● **TASK DIRECTIONS**
Keeping pictures out, repeat the lines of the listing below exactly, starting at its first line and finishing with the one that holds "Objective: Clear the".
□ □ □ □ □ □ □
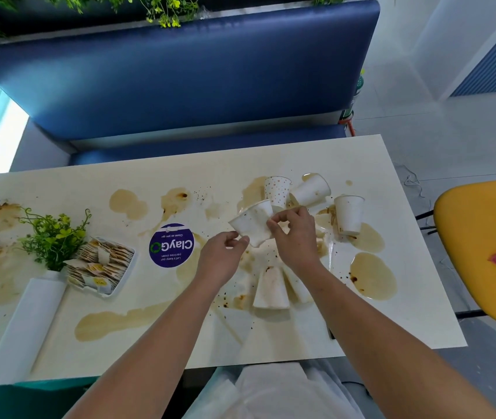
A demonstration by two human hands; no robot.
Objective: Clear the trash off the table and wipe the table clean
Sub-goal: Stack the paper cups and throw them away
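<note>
Your left hand (221,257) and right hand (296,237) both pinched a crumpled white paper cup (251,222) over the cream, brown-puddled tabletop (270,158) — toward its right edge — with a blue padded bench (180,80) beyond its far edge.

Single head-worn wide-angle view looked forward and steeply down, close over the table (346,158); bench (180,80) filled the upper frame.

Cups (348,214) cluster toward the surface's (270,158) right edge. The vase (26,325) and sachet tray (124,275) stand near its left edge.
</note>
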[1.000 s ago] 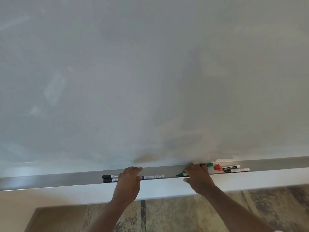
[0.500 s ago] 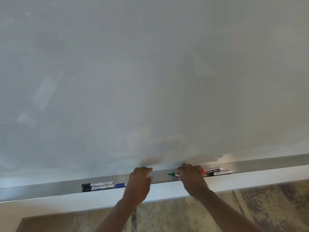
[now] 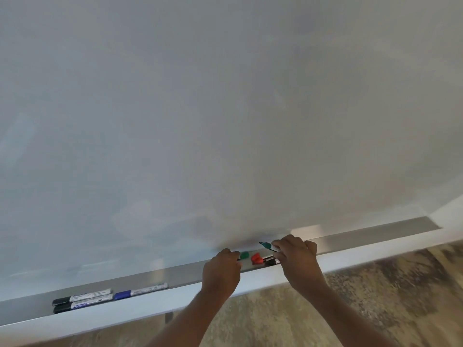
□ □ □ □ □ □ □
● **ANSWER TO THE EXERCISE**
A demonstration by two human hands; no robot.
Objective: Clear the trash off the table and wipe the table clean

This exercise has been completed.